A new company (when successful of course) has high growth. That’s like our universe at the beginning with explosive growth (how about Facebook, Instagram of WhatsApp in the early stages?). In universes we call this early explosive growth, inflation. In organizations we call if high growth.
So in principle we can measure this stage neurologically by measuring the status quo bias in the organization. The higher the proportion of people with a low status quo bias, the younger the organization and the lower its Real Age. The higher the proportion of people with a high status quo bias, conversely the older is the body.
So these neurological ripples across the organization are a watermark which in principle shows us in an objective way what the time is on the internal clock of the organization. In this case, we could also rephrase this to say its innovation clock. When an innovative organization starts their internal clock is just after dawn. By the time they get to be like some of our more mature big companies, the clock is at 5 minutes to midnight.

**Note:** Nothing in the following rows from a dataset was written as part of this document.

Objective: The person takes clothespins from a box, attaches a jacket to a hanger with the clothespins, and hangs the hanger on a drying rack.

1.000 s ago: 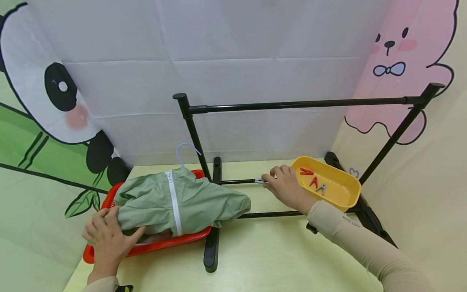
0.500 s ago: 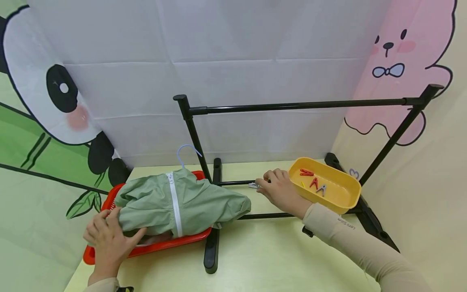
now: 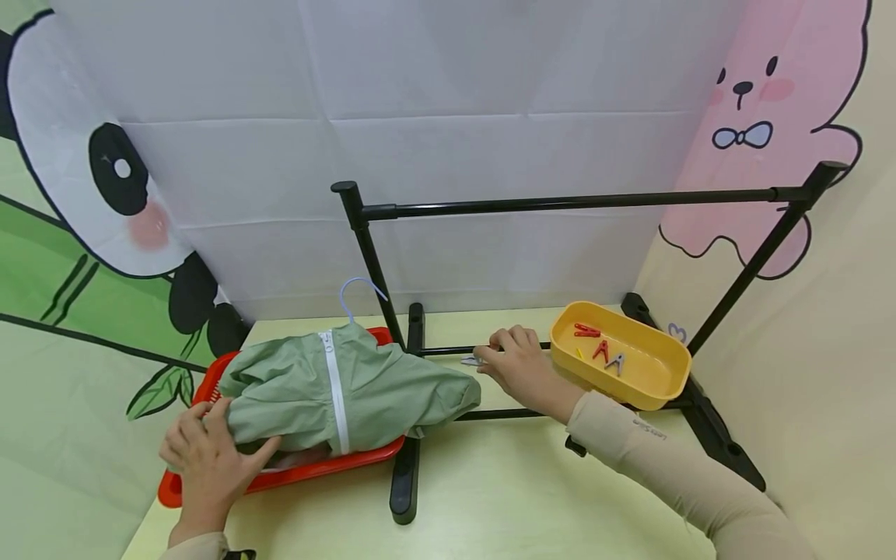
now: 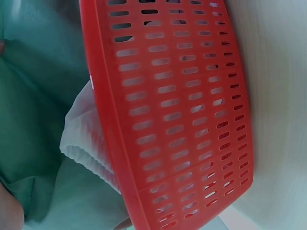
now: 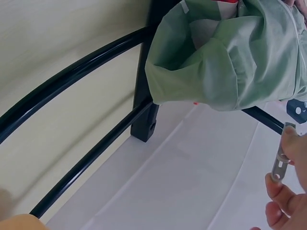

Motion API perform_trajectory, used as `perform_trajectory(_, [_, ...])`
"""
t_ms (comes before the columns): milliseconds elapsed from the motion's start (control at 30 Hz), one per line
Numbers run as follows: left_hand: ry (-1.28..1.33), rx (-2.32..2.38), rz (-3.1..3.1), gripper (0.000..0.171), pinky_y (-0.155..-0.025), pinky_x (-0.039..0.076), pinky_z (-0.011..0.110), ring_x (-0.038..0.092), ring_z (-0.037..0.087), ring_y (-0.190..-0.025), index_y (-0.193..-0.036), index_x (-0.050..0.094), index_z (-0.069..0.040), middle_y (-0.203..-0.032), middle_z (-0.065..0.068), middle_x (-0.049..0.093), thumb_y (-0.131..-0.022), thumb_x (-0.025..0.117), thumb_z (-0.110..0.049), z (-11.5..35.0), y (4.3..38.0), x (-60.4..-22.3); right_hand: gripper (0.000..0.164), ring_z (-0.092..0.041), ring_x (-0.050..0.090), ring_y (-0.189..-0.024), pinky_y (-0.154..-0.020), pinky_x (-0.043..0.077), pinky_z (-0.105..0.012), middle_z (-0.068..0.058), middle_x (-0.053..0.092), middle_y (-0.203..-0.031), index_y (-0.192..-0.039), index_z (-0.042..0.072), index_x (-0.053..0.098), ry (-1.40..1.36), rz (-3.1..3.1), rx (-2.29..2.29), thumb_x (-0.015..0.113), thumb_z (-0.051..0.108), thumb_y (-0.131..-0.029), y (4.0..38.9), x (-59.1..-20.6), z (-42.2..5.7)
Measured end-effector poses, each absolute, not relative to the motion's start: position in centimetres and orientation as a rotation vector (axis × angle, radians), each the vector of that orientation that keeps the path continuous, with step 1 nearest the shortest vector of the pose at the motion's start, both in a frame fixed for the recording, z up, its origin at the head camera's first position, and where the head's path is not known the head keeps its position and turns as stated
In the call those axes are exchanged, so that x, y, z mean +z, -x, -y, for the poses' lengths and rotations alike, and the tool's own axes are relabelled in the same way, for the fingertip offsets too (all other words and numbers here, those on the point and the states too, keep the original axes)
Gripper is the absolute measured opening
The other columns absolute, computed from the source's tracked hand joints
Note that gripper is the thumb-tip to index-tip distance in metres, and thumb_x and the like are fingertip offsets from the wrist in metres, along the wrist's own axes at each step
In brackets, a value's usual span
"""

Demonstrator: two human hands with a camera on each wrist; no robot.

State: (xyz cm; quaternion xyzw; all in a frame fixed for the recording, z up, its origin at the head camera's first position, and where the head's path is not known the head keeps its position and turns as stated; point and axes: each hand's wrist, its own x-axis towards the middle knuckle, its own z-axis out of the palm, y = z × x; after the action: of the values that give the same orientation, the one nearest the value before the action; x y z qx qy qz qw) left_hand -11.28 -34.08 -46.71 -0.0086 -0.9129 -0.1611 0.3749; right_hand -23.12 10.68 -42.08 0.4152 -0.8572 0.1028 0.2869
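Observation:
A light green zip-up jacket lies over the red basket, a blue hanger's hook sticking out at its neck. My left hand rests at the left end of jacket and basket, thumb spread from the fingers. In the left wrist view the basket's slotted wall fills the middle, with white elastic-edged cloth inside. My right hand pinches a grey clothespin between thumb and fingers, a little right of the jacket's sleeve end.
A black rack's top bar spans above the table; its lower bars pass near my right hand. The yellow tray at right holds red clothespins and a grey one. A printed cloth hangs behind.
My right hand has moved left with the grey clothespin, away from the yellow tray and closer to the jacket. My left hand has stayed in place.

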Motion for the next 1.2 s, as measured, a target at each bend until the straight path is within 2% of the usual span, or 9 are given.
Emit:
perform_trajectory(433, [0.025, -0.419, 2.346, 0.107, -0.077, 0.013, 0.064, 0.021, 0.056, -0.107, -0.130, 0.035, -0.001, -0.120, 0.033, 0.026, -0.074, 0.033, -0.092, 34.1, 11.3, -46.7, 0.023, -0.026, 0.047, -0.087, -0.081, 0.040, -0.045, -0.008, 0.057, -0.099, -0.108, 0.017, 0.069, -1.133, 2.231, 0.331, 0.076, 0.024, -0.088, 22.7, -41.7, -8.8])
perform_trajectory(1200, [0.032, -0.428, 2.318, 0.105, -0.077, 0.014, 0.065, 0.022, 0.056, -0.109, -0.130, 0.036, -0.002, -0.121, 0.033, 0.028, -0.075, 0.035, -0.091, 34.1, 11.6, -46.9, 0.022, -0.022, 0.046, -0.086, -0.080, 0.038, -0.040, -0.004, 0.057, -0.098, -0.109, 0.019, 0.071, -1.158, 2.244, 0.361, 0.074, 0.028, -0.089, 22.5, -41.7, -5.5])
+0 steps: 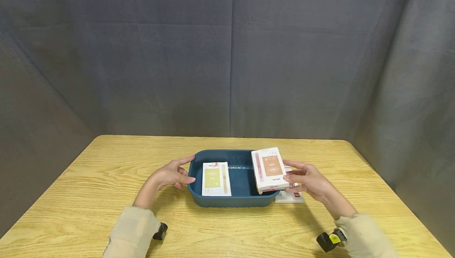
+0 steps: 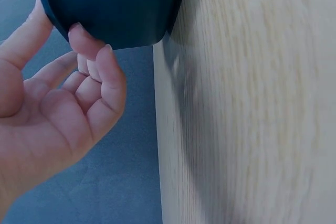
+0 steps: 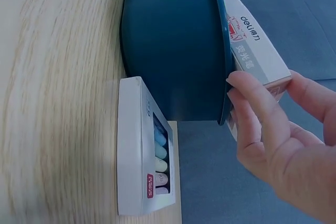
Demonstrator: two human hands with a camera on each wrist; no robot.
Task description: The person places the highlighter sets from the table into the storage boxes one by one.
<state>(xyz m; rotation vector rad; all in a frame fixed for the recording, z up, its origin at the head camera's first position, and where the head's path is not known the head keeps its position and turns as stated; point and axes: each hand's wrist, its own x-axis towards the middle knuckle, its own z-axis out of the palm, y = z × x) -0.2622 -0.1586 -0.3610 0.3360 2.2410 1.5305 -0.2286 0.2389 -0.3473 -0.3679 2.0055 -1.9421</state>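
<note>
A dark blue plastic basin (image 1: 234, 201) sits on the table. At its left end my left hand (image 1: 173, 173) grips the rim with thumb and forefinger, the other fingers curled below, as the left wrist view shows. My right hand (image 1: 306, 179) holds a white highlighter box (image 1: 271, 167) with an orange panel by its right side. This box is tilted over the basin's right end and overlaps the rim; in the right wrist view its side (image 3: 257, 43) carries deli lettering. Inside the basin, on the left, lies another white box (image 1: 216, 179) with a green panel.
Beside the basin's right end, partly under my right hand, a white windowed box (image 3: 134, 150) with several pastel highlighters lies on the wooden table (image 1: 220, 230). Grey curtains (image 1: 227, 60) stand behind the table and along its sides.
</note>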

Don’t believe me? It has been reported that of all the Fortune 500 firms in 1955, 87% had disappeared by 2011. Companies basically are born, grow, get fat and happy and then mostly die or go into senescence. Most of don’t see or understand that because it usually takes more than one working generation to see it and in most cases people aren’t employed in the same company long enough to ever see it in action from start to finish.
So companies, just like universes, start with a Big Bang, go through high growth, and then the puff slowly goes out of them as the status quo bias sets in and the innovators leave. At the end of the process it dies or goes into suspended animation, barely subsisting. All of this can be seen in principle through the equivalent of organizational telomeres, namely the relative level of status quo bias in the organization.
So, on this reading, the evolution of universes isn’t really so different from the evolution of companies and leadership. Both are born, grow fast and then die. And both the universe and organizations have an internal clock, if only we care to look for it and find it. Of course, the universe hopefully isn’t going to die anytime soon. But it will undergo its Big Crunch (the opposite of the Big bang) sometime in the future, even though we won’t be around to witness it.
The question for you then might be, what is the Real Age of your organization? Is it early in the morning or late in the evening? How can you turn the clock back if it’s looking a little late in the day?
And is there anything you can do to change the outcome?